**THE PROBLEM**
Take the line with "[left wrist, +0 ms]" and every line after it, through the end of the listing, and give them again exactly, pictures excluded.
SUPPLIED DATA below:
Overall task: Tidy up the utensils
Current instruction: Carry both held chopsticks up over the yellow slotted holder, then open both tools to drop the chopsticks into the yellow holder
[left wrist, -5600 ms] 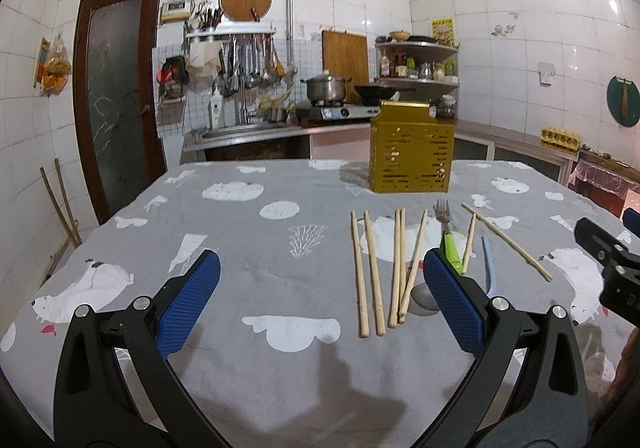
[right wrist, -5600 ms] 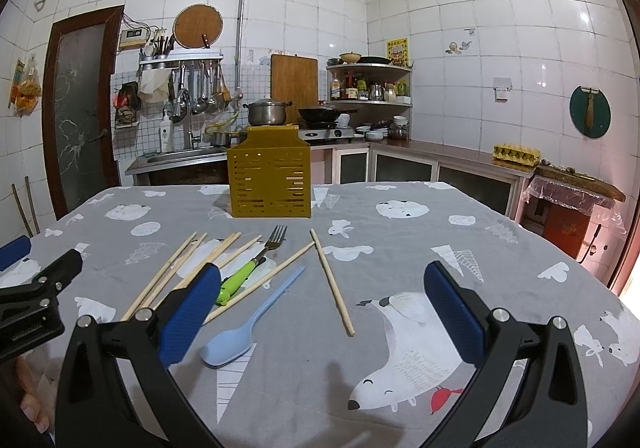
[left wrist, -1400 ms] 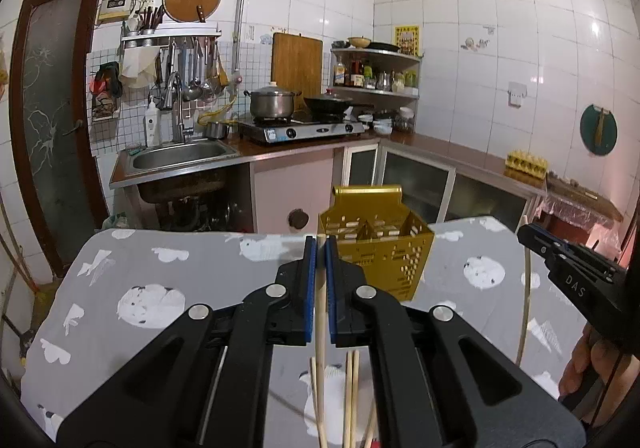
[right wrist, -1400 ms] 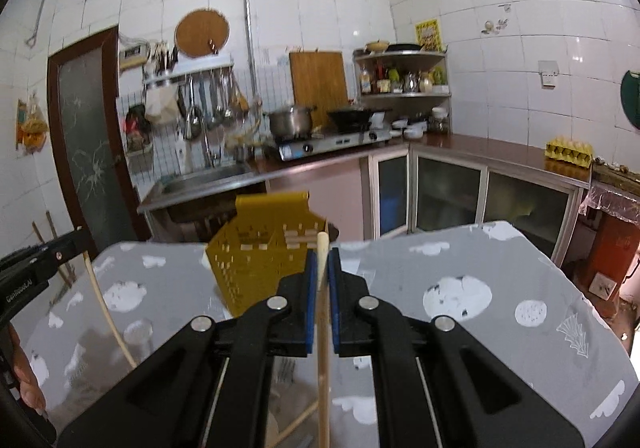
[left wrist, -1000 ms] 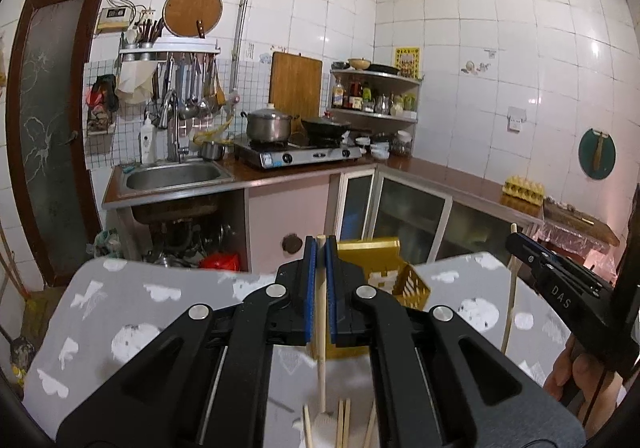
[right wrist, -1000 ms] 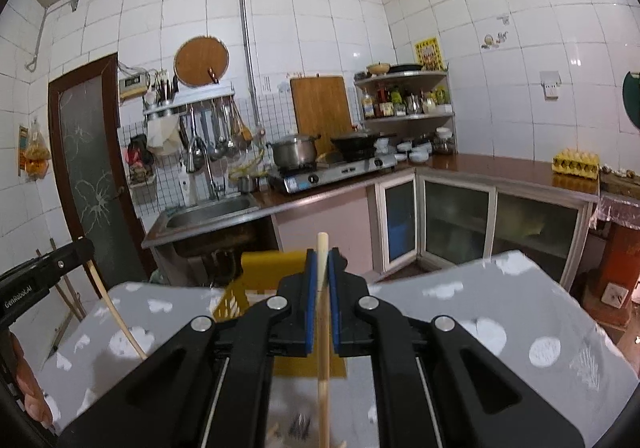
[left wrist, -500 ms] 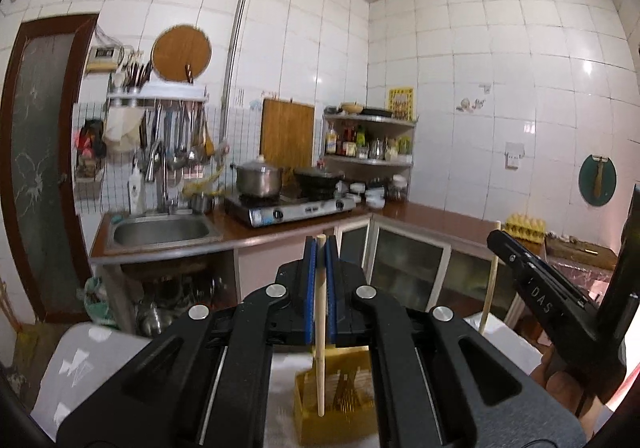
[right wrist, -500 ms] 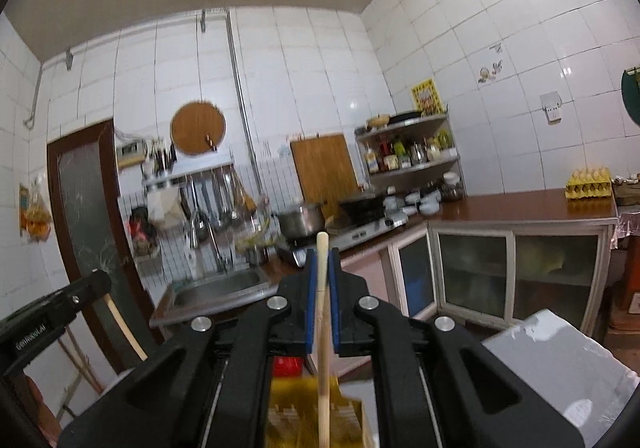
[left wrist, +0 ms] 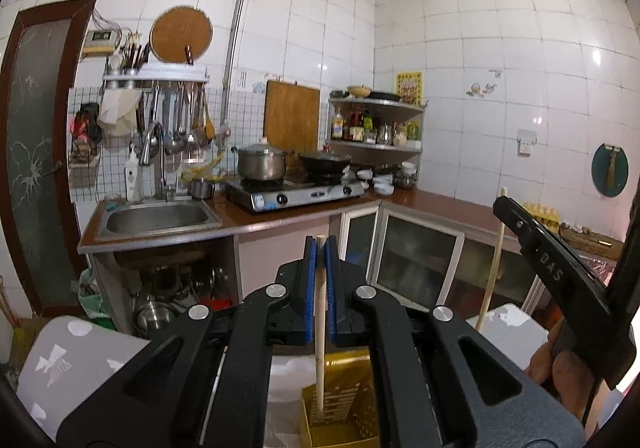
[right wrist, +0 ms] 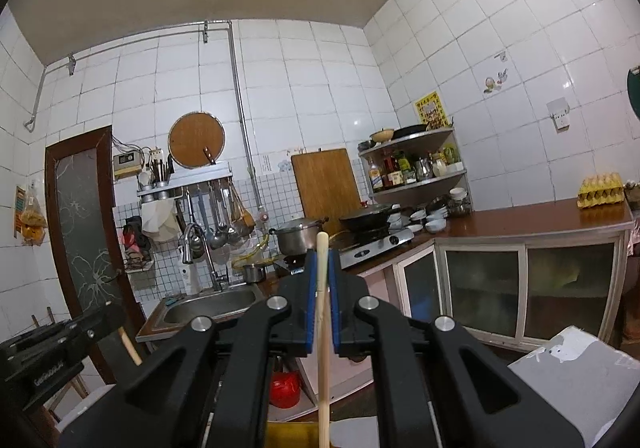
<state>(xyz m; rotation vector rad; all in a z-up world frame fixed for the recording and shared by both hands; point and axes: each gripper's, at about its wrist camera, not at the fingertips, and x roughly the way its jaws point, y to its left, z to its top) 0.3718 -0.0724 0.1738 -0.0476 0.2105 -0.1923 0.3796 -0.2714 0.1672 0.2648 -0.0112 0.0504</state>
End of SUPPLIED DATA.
**TASK SOLUTION**
[left wrist, +0 ms] 
[right wrist, +0 ms] 
<state>(xyz m; rotation vector rad; all in a z-up world frame fixed for the recording and shared by both hands; point and axes: each gripper's, at about its wrist camera, not at the fingertips, and x roughly the way its jaws point, y to its left, z to its top) 0.3718 -0.0724 0.1738 -0.0476 0.2105 -0.1923 0.3796 -0.2714 0.1672 0.2648 -0.0112 0.0504</state>

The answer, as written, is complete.